Abstract
The classification of music genres is essential due to millions of songs in online databases. It would be nearly impossible or very costly to do this job manually. That is why there is a need to create robust and efficient methods that automatically help to do this task. In this paper, music genre recognition is implemented by exploiting the potential of wide ensembles of neural network classifiers. Creating infrequently used types of ensembles is a main contribution of authors in the development of automatic recognition of the musical genre. The paper shows how it can be done in a relatively quick and straightforward manner. The presented method can be implemented in many other use cases.
This work was supported by research funds for young researchers of the Department of Applied Informatics, Silesian University of Technology, Gliwice, Poland (grant no. 02/0100/BKM22/0021 – DK) and Statutory Research funds of the Department of Applied Informatics, Silesian University of Technology, Gliwice, Poland (grant no. 02/0100/BK22/0017 – RB).
Access provided by Autonomous University of Puebla. Download conference paper PDF
Similar content being viewed by others
Keywords
- Classification
- Machine learning
- Music genre recognition
- Wide ensemble
- Free music archive dataset
- Neural network
1 Introduction
There are millions of songs available for users in online databases. Very often, we would like to listen only songs that belong to a specified music genre. It is nearly impossible to manually assign these millions songs into a music genre. One of the options is to do this automatically. For this task, machine learning methods can be used. It is possible to improve the obtained classification quality, either by pre-processing the dataset or by appropriate selection of classifiers parameters, or by creating an appropriate classifier structure (e.g., the number of layers). However, for a given classifier, at some point, the practical ability for further improving the results is limited.

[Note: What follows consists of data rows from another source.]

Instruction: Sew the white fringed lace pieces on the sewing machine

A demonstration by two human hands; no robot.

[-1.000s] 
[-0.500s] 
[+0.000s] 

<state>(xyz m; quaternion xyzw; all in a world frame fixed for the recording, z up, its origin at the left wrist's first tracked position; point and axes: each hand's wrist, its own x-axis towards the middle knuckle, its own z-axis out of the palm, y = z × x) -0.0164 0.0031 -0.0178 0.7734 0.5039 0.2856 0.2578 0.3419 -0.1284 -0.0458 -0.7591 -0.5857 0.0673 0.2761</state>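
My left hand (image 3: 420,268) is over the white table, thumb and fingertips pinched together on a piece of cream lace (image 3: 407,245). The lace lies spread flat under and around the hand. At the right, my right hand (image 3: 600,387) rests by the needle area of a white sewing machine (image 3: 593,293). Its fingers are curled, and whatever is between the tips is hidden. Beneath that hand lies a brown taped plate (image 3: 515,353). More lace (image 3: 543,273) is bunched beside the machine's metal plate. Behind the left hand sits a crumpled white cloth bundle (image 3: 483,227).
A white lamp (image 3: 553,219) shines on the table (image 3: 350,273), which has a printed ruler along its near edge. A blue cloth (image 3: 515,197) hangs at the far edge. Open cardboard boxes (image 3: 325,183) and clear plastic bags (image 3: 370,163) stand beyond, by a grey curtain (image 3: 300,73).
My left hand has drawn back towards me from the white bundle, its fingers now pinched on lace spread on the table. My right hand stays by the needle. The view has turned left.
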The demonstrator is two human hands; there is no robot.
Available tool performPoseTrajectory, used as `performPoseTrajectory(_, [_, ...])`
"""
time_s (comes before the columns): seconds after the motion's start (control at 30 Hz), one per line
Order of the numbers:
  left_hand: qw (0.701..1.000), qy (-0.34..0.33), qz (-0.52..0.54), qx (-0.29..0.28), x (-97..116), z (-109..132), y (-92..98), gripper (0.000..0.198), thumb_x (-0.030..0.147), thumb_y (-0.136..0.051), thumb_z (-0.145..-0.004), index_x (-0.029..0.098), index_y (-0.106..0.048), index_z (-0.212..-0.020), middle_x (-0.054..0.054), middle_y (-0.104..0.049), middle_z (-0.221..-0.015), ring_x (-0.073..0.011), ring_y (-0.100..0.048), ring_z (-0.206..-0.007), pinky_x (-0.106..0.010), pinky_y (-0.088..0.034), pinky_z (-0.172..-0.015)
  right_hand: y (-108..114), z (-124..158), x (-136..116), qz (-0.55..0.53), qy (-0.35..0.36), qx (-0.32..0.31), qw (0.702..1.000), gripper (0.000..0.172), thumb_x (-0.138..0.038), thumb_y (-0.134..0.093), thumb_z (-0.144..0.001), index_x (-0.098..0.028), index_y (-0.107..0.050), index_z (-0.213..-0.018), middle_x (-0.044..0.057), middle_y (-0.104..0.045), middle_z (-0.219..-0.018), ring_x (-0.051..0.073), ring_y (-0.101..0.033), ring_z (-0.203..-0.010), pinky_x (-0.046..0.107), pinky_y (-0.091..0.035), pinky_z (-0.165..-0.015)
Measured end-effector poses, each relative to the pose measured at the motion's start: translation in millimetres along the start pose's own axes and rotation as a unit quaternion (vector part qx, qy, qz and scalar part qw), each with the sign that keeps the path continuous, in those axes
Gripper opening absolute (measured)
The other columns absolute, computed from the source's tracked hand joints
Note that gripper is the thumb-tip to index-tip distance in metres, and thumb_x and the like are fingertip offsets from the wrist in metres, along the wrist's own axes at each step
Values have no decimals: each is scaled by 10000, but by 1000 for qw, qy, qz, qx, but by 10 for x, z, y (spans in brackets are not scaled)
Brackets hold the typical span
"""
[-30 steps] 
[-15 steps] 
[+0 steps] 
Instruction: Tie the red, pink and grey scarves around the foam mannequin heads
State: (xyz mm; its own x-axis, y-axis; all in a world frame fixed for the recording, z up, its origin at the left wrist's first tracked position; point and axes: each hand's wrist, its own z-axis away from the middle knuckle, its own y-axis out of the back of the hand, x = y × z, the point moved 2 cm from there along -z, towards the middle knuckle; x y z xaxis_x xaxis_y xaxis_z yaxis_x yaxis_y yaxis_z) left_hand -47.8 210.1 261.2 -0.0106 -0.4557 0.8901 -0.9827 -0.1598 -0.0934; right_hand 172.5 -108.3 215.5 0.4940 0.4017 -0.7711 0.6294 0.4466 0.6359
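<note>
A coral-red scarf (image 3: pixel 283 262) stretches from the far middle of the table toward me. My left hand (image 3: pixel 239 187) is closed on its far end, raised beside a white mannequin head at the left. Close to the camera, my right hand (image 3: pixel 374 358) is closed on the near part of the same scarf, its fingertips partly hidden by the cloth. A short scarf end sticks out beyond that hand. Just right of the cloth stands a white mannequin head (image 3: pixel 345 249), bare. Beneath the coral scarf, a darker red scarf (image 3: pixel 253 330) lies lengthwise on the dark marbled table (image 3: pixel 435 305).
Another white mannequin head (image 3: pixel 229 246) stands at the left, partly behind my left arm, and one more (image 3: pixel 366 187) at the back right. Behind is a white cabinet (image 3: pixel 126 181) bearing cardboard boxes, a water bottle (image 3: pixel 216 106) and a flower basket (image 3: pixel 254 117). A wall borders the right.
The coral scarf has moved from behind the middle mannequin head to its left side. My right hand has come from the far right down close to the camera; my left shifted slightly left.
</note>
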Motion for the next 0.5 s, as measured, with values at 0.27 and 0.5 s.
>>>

In the current research, we would like to examine the comparatively simple method – the collection of ensembles. Of course, it is possible to create an ensemble with quite complex classifiers, including a convolutional neural network with many layers [6]. However, the computational cost of using such an ensemble can be high. Deep neural networks take a while to learn. That is why, in current research, we intend to examine the creating of wide ensembles with relatively simple classifiers. Wide ensembles are understood as built with many (dozens) base-level classifiers, in this case, multiple copies of the same classifier. This way, we can obtain another method of improving the final result of the music genres classification.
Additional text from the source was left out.